Born into a shipping family from Kardamyla, Chios, he studied economics in Lausanne and subsequently became a principal in the London office of Angelos Lusi CBE. During the Second World War he served as a volunteer officer in the Greek Navy and was decorated three times. A decade after Angelos Lusi’s death in 1955, A. Lusi Ltd. was renamed J.C. Carras Sons (Shipbrokers) Ltd., responsible for managing up to 35 vessels.
After the war John Carras and Angelos Lusi received one each of the 100 Liberties allotted by the US to Greece.
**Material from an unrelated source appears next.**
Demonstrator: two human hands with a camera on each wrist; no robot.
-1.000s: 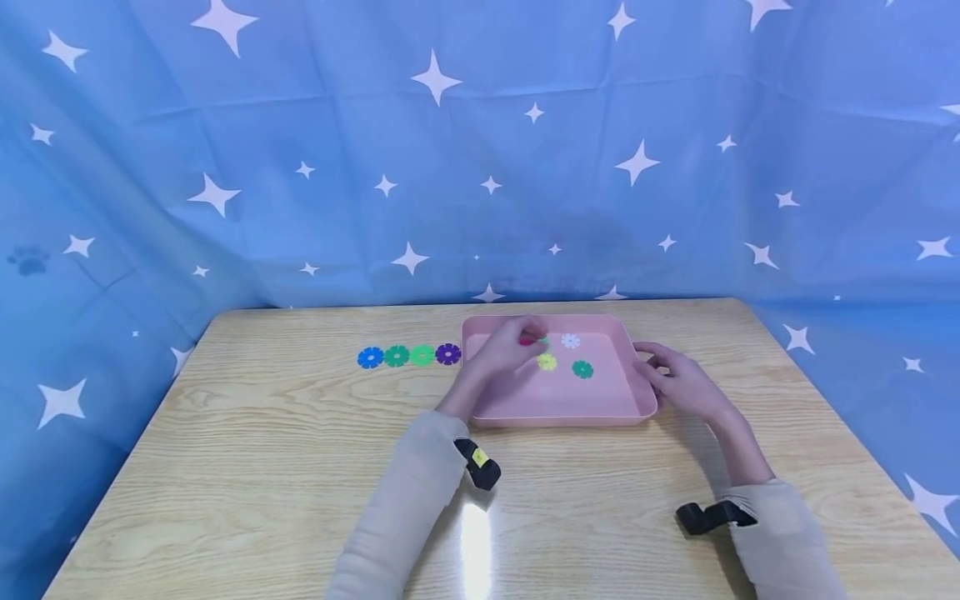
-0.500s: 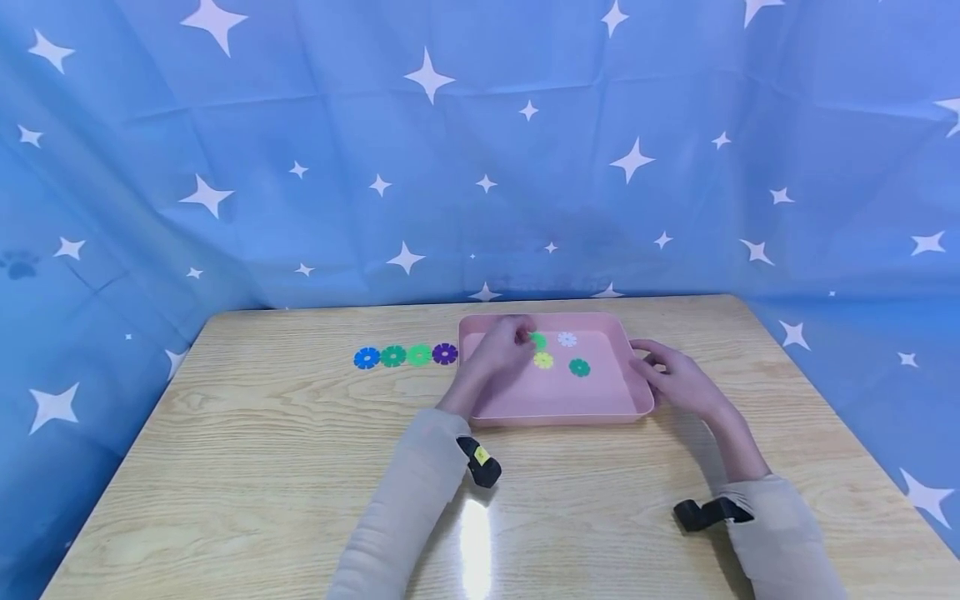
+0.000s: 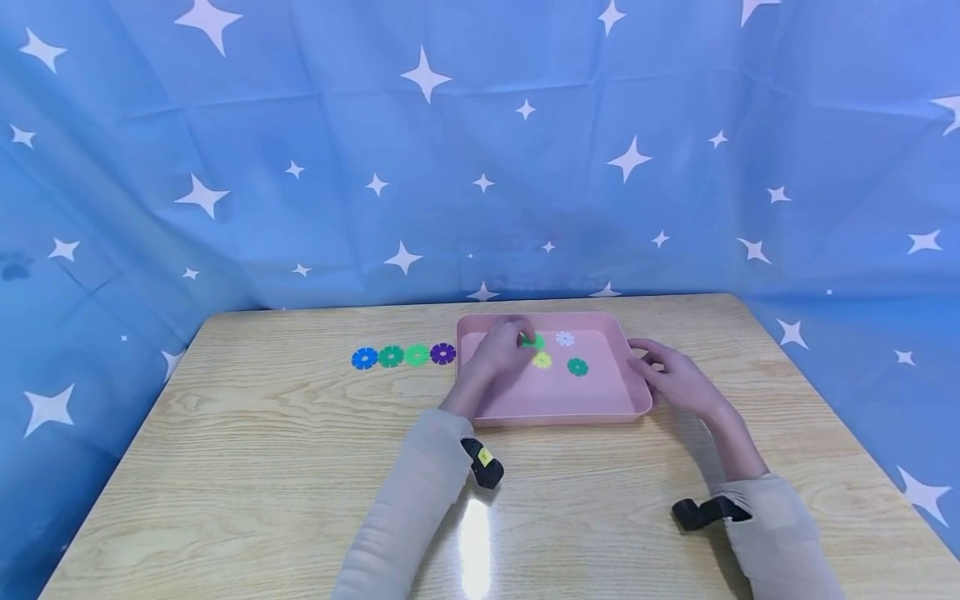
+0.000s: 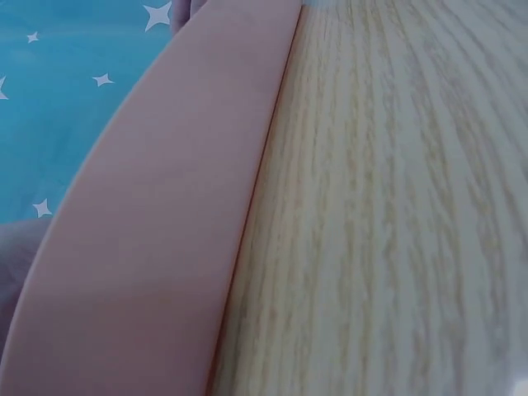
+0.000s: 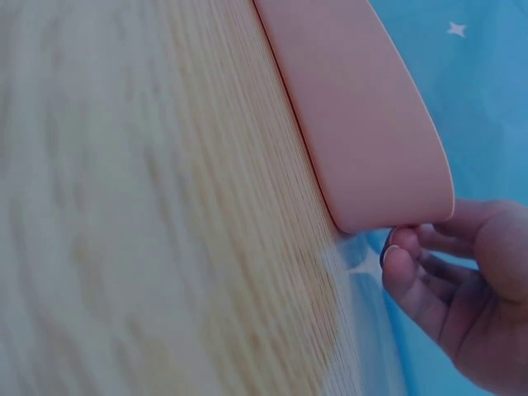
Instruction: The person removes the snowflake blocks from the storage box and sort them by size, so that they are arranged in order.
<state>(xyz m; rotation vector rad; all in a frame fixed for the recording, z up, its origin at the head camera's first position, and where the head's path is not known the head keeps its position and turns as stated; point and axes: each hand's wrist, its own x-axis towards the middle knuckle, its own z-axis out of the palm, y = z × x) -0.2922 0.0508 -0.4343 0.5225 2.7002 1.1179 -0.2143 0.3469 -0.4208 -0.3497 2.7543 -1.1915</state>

In the 1950s and 1960s, the J.C. Carras group ordered newbuildings in British, Yugoslav and Japanese shipyards, notably 12 Liberty replacement ‘Freedoms’ from Japan’s Ishikawajima Heavy Industries that were among the first automated vessels. In 1967 he took delivery of the first of this successful series, Khian Captain.
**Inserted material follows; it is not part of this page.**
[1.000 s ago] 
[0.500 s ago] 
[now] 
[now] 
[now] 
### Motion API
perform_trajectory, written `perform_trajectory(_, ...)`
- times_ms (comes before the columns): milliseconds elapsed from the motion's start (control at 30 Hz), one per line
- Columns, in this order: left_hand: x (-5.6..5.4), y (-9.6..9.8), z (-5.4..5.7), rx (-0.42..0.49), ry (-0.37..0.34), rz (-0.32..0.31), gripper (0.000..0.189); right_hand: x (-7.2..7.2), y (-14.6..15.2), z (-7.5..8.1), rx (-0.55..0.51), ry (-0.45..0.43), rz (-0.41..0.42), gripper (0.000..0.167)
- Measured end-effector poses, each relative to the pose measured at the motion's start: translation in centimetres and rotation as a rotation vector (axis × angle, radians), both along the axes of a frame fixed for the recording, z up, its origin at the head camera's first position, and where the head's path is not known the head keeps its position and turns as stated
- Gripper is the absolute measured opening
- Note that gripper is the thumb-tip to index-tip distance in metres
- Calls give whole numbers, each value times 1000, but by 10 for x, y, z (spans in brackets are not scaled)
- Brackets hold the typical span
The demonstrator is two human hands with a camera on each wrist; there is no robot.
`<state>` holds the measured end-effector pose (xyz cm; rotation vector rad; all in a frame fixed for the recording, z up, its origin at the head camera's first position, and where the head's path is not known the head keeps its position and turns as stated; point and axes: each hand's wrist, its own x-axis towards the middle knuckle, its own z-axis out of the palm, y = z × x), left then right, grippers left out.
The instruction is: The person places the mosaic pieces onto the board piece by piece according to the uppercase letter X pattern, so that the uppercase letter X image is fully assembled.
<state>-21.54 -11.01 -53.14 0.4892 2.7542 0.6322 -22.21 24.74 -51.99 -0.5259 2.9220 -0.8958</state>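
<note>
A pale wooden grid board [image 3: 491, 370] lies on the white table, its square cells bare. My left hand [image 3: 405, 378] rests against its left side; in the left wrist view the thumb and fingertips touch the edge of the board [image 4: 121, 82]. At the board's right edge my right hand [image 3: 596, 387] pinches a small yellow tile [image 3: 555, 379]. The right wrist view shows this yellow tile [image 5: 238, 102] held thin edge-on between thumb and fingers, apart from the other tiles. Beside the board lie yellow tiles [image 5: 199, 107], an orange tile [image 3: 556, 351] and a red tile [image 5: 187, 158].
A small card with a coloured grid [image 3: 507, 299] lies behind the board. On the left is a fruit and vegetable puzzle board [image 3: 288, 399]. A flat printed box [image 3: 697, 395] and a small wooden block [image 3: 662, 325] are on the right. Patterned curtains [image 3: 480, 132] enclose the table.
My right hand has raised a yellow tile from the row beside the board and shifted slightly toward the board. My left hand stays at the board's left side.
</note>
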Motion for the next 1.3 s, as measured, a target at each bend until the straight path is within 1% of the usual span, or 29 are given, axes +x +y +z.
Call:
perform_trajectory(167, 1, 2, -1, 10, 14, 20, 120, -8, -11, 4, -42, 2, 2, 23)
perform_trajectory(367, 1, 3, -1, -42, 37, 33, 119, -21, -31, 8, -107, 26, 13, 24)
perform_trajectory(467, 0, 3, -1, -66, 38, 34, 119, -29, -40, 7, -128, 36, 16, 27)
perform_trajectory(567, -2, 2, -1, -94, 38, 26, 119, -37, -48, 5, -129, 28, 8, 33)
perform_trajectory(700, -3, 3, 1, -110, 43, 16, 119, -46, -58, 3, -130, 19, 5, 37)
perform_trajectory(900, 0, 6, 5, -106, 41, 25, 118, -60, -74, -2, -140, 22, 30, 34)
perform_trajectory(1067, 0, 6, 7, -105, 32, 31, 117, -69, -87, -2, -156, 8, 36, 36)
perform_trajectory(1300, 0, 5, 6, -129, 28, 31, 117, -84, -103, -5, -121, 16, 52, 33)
John Carras, always devoted to Greece, supported a closer relationship between Greek shipping and the Greek economy. Earlier than most, he raised the Greek flag on his cargo vessels and as GSCC Chairman strove to promote local marine insurance, ship repair and ship management services in Piraeus. He clashed with the then-leadership of the Union of Greek Shipowners but most of his policies were realised when his close friend, Anthony Chandris became UGS Chairman in 1975. He was an early supporter of the launch of Posidonia, Greece’s successful international shipping fair. He co-founded the marine engineers’ academy in Chios.
A generous and creative person, he wanted to leave a legacy broader than a successful shipping business. Personal investment in Greece included co-founding Hellenic Ship and Aircraft Insurance, founding Chalkis Shipyard and acquiring the Bank of Crete in 1971, and creating the country’s most prestigious resort, Porto Carras, from 1963, in Halkidiki. Innovatively combining tourism with agriculture, Carras developed the country’s largest vineyard, which produced superb wines from both Greek and foreign varietals. Sadly the tourism component of Porto Carras became as much a financial burden for its creator as it was an advertisement and example for Greece.
In 1974-6 Carras converted two freighters into luxury cruise vessels – Daphne and Danae – at Chalkis Shipyard. They offered high-quality innovative cruises including the first-ever calls of western cruise ships to Communist China and Cuba.